## TASK BRIEF
Please give again, word for word, the lines that lie between the start of the listing below and the line with "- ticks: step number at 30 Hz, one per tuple", both included.

## EXCERPTED RECORDS
=== Begin Enclosure ===

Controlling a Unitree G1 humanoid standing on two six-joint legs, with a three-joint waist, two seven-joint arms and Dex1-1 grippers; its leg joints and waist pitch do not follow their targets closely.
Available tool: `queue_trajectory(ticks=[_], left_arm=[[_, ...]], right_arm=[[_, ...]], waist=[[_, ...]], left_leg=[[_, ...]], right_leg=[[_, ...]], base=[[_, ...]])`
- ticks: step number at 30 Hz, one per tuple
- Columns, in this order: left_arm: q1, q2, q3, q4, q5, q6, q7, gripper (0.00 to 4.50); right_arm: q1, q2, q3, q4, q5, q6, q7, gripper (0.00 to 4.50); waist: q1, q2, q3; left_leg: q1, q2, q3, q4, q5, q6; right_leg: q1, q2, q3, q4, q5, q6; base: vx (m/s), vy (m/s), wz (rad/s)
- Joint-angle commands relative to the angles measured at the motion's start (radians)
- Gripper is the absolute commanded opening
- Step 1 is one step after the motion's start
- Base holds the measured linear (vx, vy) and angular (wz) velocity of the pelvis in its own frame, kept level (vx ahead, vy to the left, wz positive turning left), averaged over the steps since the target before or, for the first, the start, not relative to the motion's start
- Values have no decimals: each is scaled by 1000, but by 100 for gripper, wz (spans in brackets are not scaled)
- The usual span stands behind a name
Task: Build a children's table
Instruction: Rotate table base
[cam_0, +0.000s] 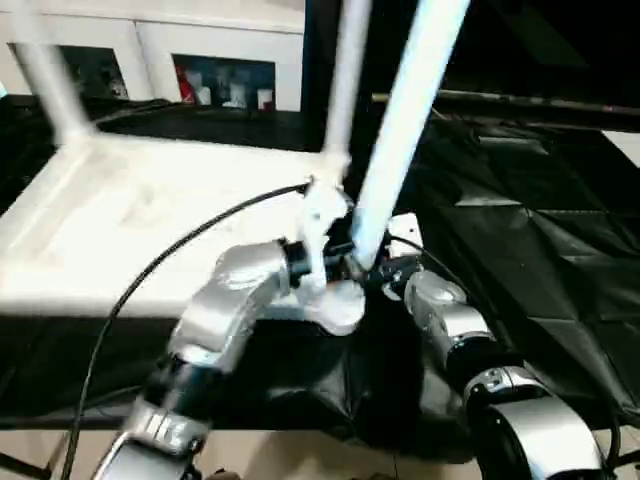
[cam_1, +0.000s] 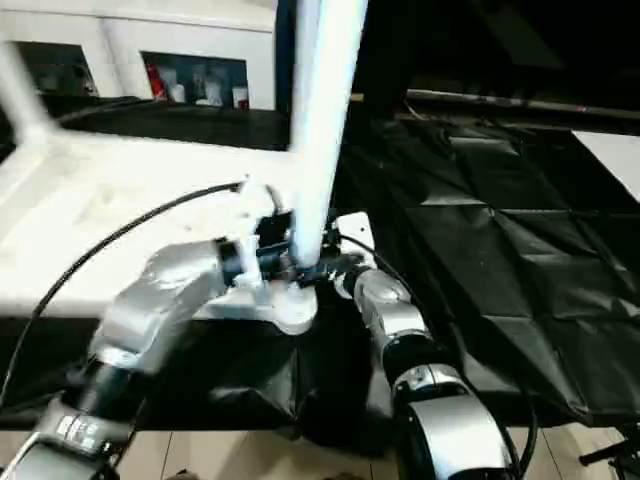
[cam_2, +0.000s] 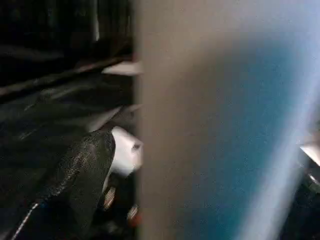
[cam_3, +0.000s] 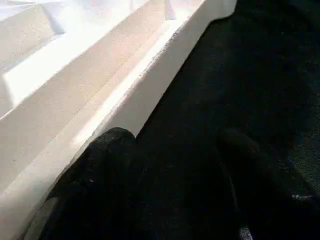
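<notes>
Left pincer (cam_0: 335, 262): fingers spread wide around the base of the long white tapered tubular leg (cam_0: 400, 140), which fills its wrist view beside one black finger (cam_2: 80, 175); whether the fingers bear on the leg cannot be told. Right pincer (cam_3: 170, 165): partly parted, nothing between its fingers, set on the black sheet (cam_0: 540, 250) just beside the rim of the white plastic rectangular tabletop (cam_0: 130, 230).

The tabletop lies underside up on the worktop. The leg stands at its near corner socket (cam_0: 340, 305), leaning slightly away from the tabletop. Two other legs already stand at the far corners.

Judgement: the step in hand is seating this leg. Bring it upright over the socket before pressing down, with the right pincer steadying the tabletop rim against sliding.
</notes>
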Motion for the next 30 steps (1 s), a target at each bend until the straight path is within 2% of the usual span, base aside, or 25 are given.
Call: queue_trajectory(ticks=[1, 4, 6, 8, 9, 10, 11, 12, 14, 16, 17, 19, 20, 22, 27, 30], left_arm=[[2, 19, -10, 1, 21, -14, -6, 447], [19, 52, -8, 4, 23, -34, -50, 447], [20, 56, -9, 7, 23, -41, -58, 447], [32, 125, -25, 25, 21, -64, -156, 447], [32, 125, -25, 25, 21, -64, -156, 447], [34, 157, -32, 31, 18, -62, -199, 447], [33, 175, -35, 38, 22, -65, -216, 421], [25, 207, -42, 63, 42, -90, -240, 421], [16, 237, -49, 93, 59, -112, -270, 414], [7, 255, -57, 123, 78, -143, -289, 379], [2, 262, -62, 141, 86, -160, -299, 376], [-17, 280, -79, 193, 113, -197, -320, 374], [-25, 288, -88, 213, 127, -208, -328, 351], [-45, 303, -110, 266, 160, -244, -344, 331], [-62, 309, -123, 307, 171, -242, -375, 291], [-69, 311, -123, 327, 170, -244, -399, 272]], right_arm=[[-15, -11, -4, -9, 9, -4, 31, 325], [7, -44, -8, -42, 19, 8, 98, 325], [11, -49, -6, -47, 19, 9, 111, 325], [65, -108, 46, -139, 7, 32, 257, 325], [65, -108, 46, -139, 7, 32, 257, 325], [89, -135, 70, -181, 1, 41, 314, 325], [105, -155, 86, -207, -5, 45, 346, 325], [135, -196, 110, -258, -16, 55, 402, 325], [161, -236, 125, -301, -25, 60, 444, 325], [176, -262, 130, -327, -29, 66, 466, 325], [182, -274, 130, -337, -31, 67, 475, 325], [202, -305, 135, -378, -27, 85, 511, 325], [211, -316, 140, -395, -26, 92, 527, 325], [236, -345, 157, -455, -21, 118, 570, 325], [271, -378, 183, -546, -7, 165, 628, 325], [287, -389, 191, -582, -1, 184, 661, 325]], waist=[[11, 10, -77], [15, 11, -76], [19, 11, -77], [23, 9, -76], [27, 9, -73], [26, 9, -74], [27, 9, -73], [27, 8, -72], [28, 9, -72], [30, 9, -71], [28, 7, -70], [31, 10, -69], [32, 8, -70], [33, 8, -71], [38, 7, -73], [41, 6, -71]], left_leg=[[-4, 12, 3, -61, -159, 22], [-1, 13, 6, -59, -146, 37], [-2, 13, 5, -59, -145, 41], [1, 14, 7, -60, -157, 46], [0, 12, 6, -60, -158, 48], [-1, 13, 5, -61, -156, 47], [-1, 12, 5, -61, -158, 47], [0, 12, 5, -62, -171, 42], [2, 12, 4, -63, -181, 36], [1, 12, 2, -64, -192, 29], [1, 12, 4, -64, -195, 28], [1, 11, 3, -64, -201, 25], [2, 11, 3, -64, -200, 28], [1, 11, 3, -63, -190, 33], [1, 14, 3, -61, -174, 37], [1, 15, 4, -62, -194, 33]], right_leg=[[66, -56, 43, -65, -122, -205], [64, -53, 43, -58, -62, -236], [65, -54, 43, -57, -58, -239], [64, -53, 44, -61, -78, -233], [65, -52, 43, -63, -83, -228], [65, -53, 43, -61, -87, -223], [65, -52, 43, -63, -94, -218], [65, -52, 43, -66, -119, -214], [63, -52, 44, -69, -142, -204], [63, -55, 43, -72, -174, -199], [62, -54, 44, -73, -180, -198], [61, -54, 45, -76, -194, -189], [63, -52, 44, -76, -191, -184], [63, -53, 44, -74, -174, -188], [64, -55, 43, -68, -138, -207], [61, -57, 43, -73, -180, -203]], base=[[0, 0, 0], [0, 0, 0], [0, 0, 0], [0, 0, 0], [0, 0, 0], [0, 0, 0], [0, 0, 0], [0, 0, 0], [0, 0, 0], [0, 0, 0], [0, 0, 0], [0, 0, 0], [0, 0, 0], [0, 0, 0], [0, 0, 0], [0, 0, 0]])
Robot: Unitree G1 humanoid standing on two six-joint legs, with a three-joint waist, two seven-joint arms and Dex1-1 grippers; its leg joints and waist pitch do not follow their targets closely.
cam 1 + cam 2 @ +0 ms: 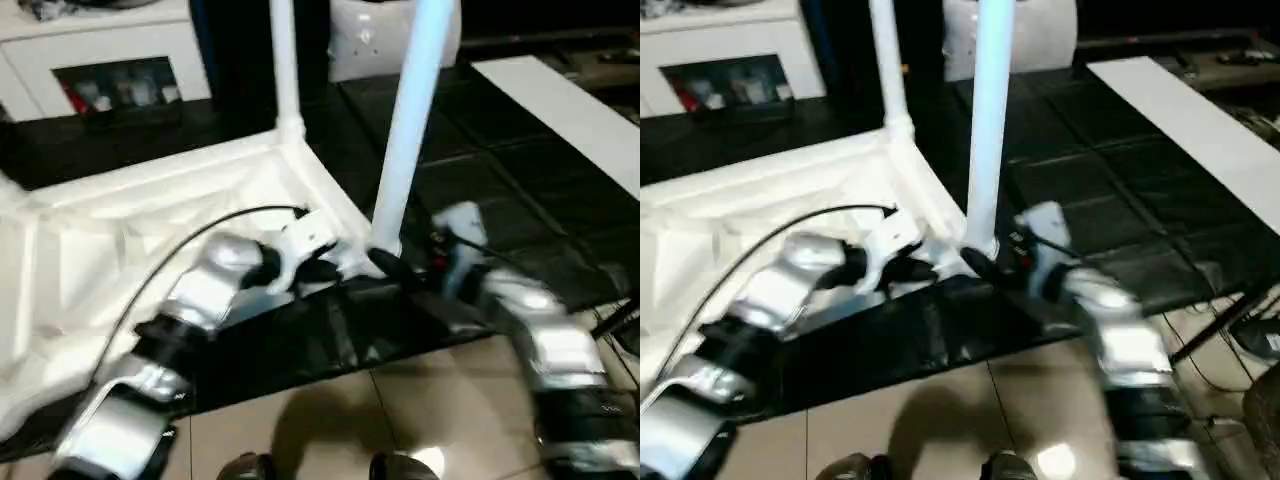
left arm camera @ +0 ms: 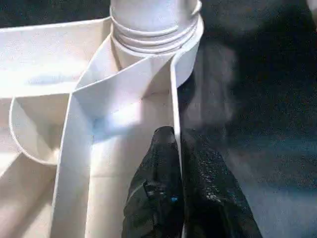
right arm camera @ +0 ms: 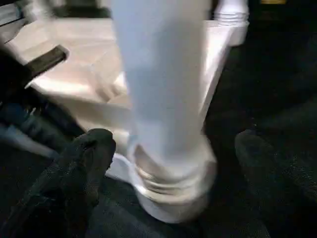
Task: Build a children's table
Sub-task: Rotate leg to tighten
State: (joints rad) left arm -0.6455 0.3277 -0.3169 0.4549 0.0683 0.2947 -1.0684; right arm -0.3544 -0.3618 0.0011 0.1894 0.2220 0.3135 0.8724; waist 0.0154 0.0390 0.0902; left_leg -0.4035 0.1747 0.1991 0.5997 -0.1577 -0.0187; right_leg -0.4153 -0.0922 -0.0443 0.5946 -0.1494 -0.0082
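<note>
The left gripper [image 2: 179,148] is pinched tight on the thin side wall of the upside-down table top [image 1: 130,230], just beside the near right corner socket [image 2: 153,44]. The right gripper [image 3: 173,153] stands wide open, one black finger [image 3: 89,158] on each side of the near leg [image 1: 405,130], holding nothing. That leg stands upright in the near right corner. The far leg [image 1: 284,60] stands in the far right corner. The table top lies on the black padded work surface [image 1: 480,150]. No writing can be read.

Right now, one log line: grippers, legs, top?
left gripper: shut on top rim | right gripper: open around near leg | far leg: upright in socket | top: underside up
</note>
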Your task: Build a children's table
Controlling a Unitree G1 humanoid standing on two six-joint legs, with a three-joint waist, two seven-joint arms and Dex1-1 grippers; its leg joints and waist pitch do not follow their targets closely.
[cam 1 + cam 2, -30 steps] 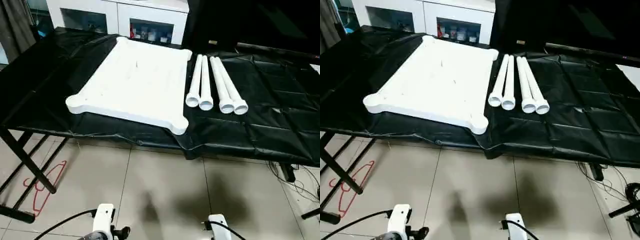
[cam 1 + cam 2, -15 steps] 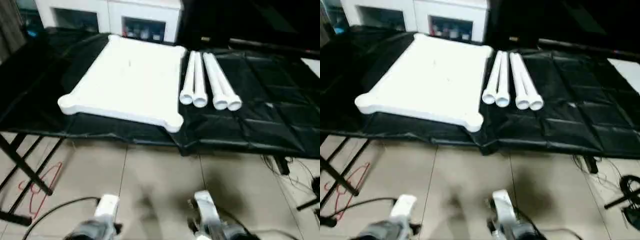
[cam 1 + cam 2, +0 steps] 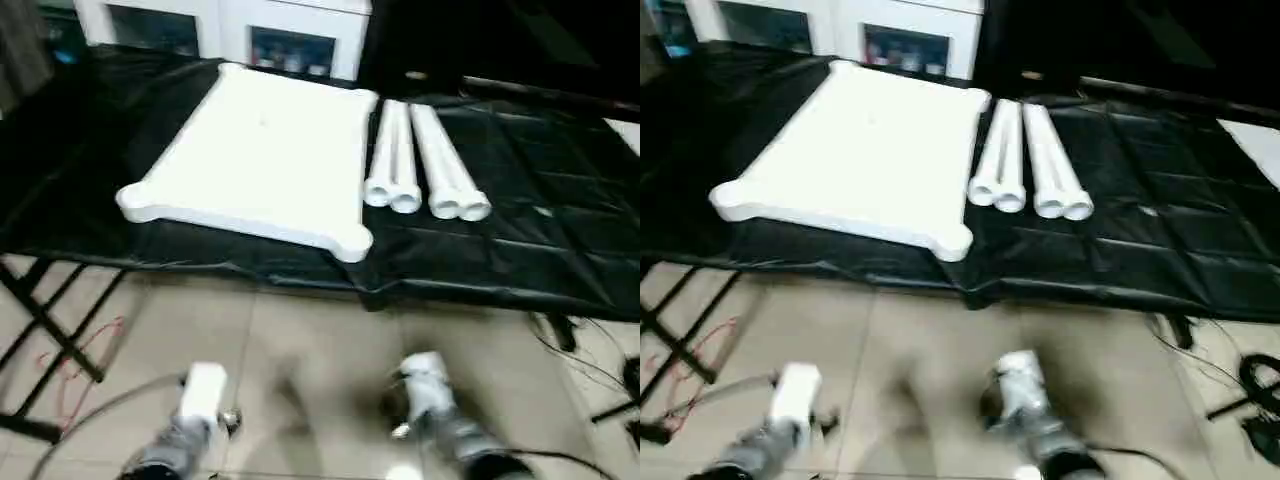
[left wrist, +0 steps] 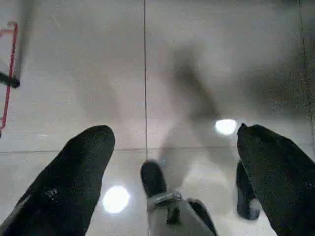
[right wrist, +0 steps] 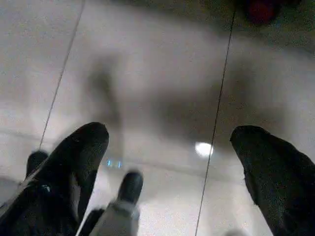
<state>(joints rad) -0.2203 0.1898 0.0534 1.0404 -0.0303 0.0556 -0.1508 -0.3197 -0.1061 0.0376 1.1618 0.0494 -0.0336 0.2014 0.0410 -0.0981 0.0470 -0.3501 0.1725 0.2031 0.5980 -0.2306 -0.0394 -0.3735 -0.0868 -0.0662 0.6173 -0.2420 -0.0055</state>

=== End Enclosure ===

## TASK RESPONSE
Controlling a Unitree G1 humanoid standing on two six-joint legs, with a three-joint waist, two seven-joint arms and Dex1-1 grippers; its leg joints and waist pitch do not follow their targets closely.
Available tool: `queue_trajectory(ticks=[_], left_arm=[[_, ...]], right_arm=[[_, ...]], waist=[[_, ...]], left_leg=[[_, ...]], right_leg=[[_, ...]], base=[[_, ...]])`
- ticks: step number at 30 Hz, one per tuple

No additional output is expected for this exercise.